A.J. Murray’s is proud to be a Kentucky company, established here from ‘birth’ in 2014. Things are done differently in the South (and I can say that from experience, having both lived and worked all across the United States and in Europe), and that’s a good thing. History is rich and colorful and traditions and Southern manners are taken very seriously. One of the time-honored traditions for Kentuckians and transplants alike is enjoying Bourbon. I’d never had bourbon before I moved here over a decade ago, so I had a lot to learn about this drink. So if you’re like me and not familiar with the official libation of the Commonwealth (did you know that Kentucky isn’t a state?), here’s a brief Bourbon 101 lesson.
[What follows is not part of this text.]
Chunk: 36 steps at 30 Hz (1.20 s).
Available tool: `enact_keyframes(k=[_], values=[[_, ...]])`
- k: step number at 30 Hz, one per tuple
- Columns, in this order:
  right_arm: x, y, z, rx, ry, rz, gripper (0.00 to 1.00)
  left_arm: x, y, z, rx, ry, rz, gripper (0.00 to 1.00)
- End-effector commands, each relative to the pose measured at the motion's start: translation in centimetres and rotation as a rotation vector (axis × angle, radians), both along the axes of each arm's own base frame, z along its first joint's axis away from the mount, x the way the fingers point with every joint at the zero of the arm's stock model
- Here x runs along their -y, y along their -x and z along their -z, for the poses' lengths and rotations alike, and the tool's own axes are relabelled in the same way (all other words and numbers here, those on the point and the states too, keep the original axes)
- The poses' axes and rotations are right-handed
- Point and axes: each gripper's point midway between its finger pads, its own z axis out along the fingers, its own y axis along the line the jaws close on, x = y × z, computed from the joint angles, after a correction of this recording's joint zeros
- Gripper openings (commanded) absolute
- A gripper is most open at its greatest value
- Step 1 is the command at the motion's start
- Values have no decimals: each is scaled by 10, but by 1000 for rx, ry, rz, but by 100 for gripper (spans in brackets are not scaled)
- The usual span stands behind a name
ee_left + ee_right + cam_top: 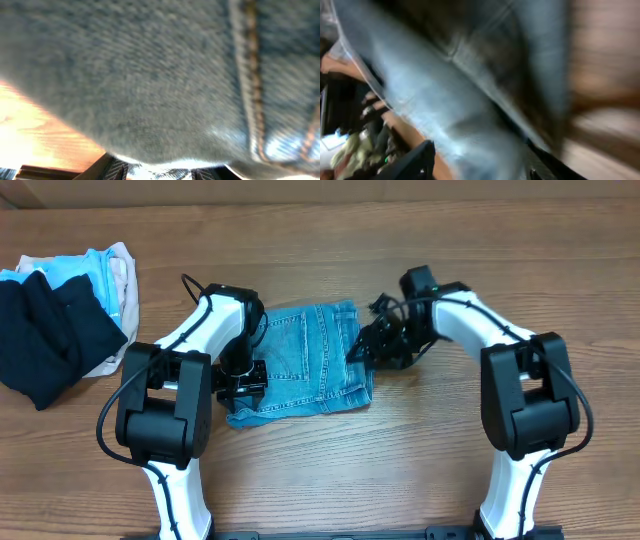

Bourbon whiskey gets it name from historically being made in Bourbon County, Kentucky. In fact, it’s been said that 97% of bourbon whiskey is made in or near the Bourbon Capital of the World, Bardstown, Kentucky – less than 30 minutes away from our manufacturing facility. Aren’t we lucky to live where we do?
Bourbon is America’s only native spirit, as declared by Congress in 1964. In 2007, the United States Senate unanimously passed a bill that declared September is “National Bourbon Heritage Month” and calls for consumers who enjoy bourbon to celebrate the family heritage, tradition and longstanding legacy that the bourbon industry contributes to America and the world.
In order for a drink to be true bourbon, it must meet the following four criteria:
- Made with at least 51% corn grain. The formula can have more than 51% corn, but anything with less than 51% is whiskey, not bourbon
- Aged for a minimum of two years
- Aged in ‘brand new oak cooperage’ – i.e. a brand new, charred oak barrel
- Distilled to not more than 160 proof and bottled at no less than 80 proof
- Manufactured in the United States
Bourbon is often drank straight, over ice, or even mixed with a splash of water or Coke (here in the South, many call every type of soda Coke – even if it’s Sprite! Very confusing.) Bourbon is also used in cocktails such as the Kentucky Derby staple – Mint Julep. There are bourbons to satisfy just about any palate and budget. Here at A.J. Murray’s, our favorite bourbons include Maker’s Mark, Woodford Reserve, Willett, Blanton’s and Jefferson’s Ocean, some of which are pictured above.
Finally, a bourbon factoid for you: the longer bourbon is aged, the more that is lost due to evaporation. In Kentucky, it averages about 4% each year. The evaporated bourbon is called “the angels’ share”.